Liturgie orthodoxe, cosmique : exemple de la fête de la théophanie et du sacrement du baptême, une renovatio totale


La liturgie orthodoxe est une liturgie cosmique car elle convoque toute la Création, s'adresse au cosmos tout entier. Les fêtes liturgiques, le sacrement de l'eucharistie (action de grâce) réactualisation non sanglante du sacrifice christique, présentent un caractère cosmique clairement affirmé. C'est la création tout entière qui est bénie, de prime abord sanctifiée par la réactualisation des Evénements, des Temps forts de la vie du Christ. Prenons l'exemple de fête de la théophanie et du baptême. D'une part, lors de la théophanie (épiphanie catholique), le fidèle revit le baptême du Christ (qui révèle au monde sa nature divine) par la régression ab origine, c'est-à-dire en devenant contemporain de Jésus-Christ, il intègre l'époque où le Christ a vécu. Lors du sacrement du baptême, le croyant imite Jésus-Christ  en recevant le "don de l'Esprit" par abandon du "vêtement de corruption". Le baptême du Christ est un acte exemplaire qui a eu lieu à ce moment et qu'imite donc le fidèle. D'autre part, l'officiant bénit à la fois les eaux de la piscine baptismale mais également toutes les eaux de la Terre. Ainsi, l'acte rituel des "bains de la Théophanie" et la bénédiction des eaux chez certains orthodoxes sont un témoignage du caractère cosmique de la liturgie orthodoxe. Les fidèles orthodoxes reconnaissent à ce moment les vertus miraculeuses, guérisseuses, de ces eaux car par leur renovatio, elles acquièrent un nouveau statut intégrant le corps de Gloire de Jésus-Christ révélé comme seigneur de l'Univers, de toutes choses existantes, visibles ou invisibles. Le fidèle est purifié, par l'immersion meurt à l'ancienne vie et en sortant victorieux des eaux devient, à l'instar du Christ un nouvel Adam. La cérémonie rituelle a pour fonction de retrouver l'innocence primitive du premier homme au sein d'une nature non souillée, immaculée. L'apôtre Pierre dit que "le baptême sauve". Il sauve et produit le "nouvel homme" mais délivre aussi l'univers tout entier qui est sauvé des conséquences de la Chute originelle. Aussi, on ne peut pas dire que la nature est seulement sanctifiée par la bénédiction car, en effet, elle retrouve un caractère sacré. 
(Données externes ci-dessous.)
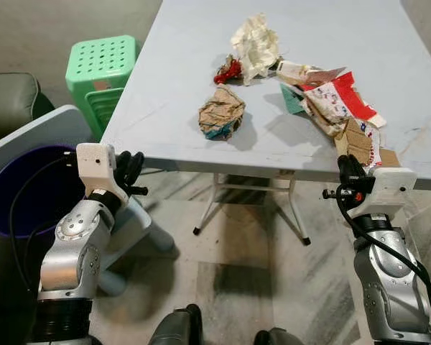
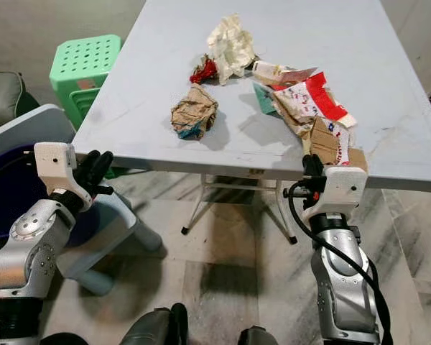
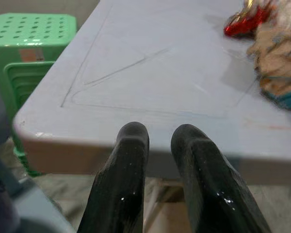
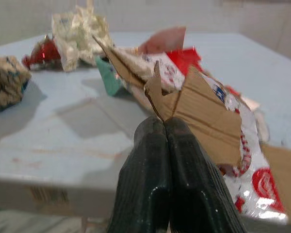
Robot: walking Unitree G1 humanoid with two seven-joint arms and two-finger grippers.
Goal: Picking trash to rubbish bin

Le baptême est donc à la fois mort initiatique et renovatio individuelle pour le converti, tout autant que reconnaissance du caractère sacré des éléments de la Création : la nature (les eaux), elle-même est sauvée, rénovée. Le régime existentiel du baptisé tout autant que celui de la nature est bouleversé. Tout (animés et non-animés) accède à un mode d'être supérieur, différent de ce qui prévalait antérieurement. Par le sacrement, le cosmos est aussi est appelé à la Vie nouvelle. Nous sommes donc bien en présence d'une sotériologie cosmique. Ainsi, l'analyse assez répandue opposant paganisme et christianisme (soit d'un côté le sacré, de l'autre le saint ; par l'avènement du christianisme la nature ne serait donc plus sacralisée mais sanctifiée) doit être remise en cause. Le christianisme, surtout dans sa version orthodoxe, reconnaît donc bien en vérité la sacralité de la nature, des éléments, de l'univers dans sa totalité, le monde suprahumain y compris.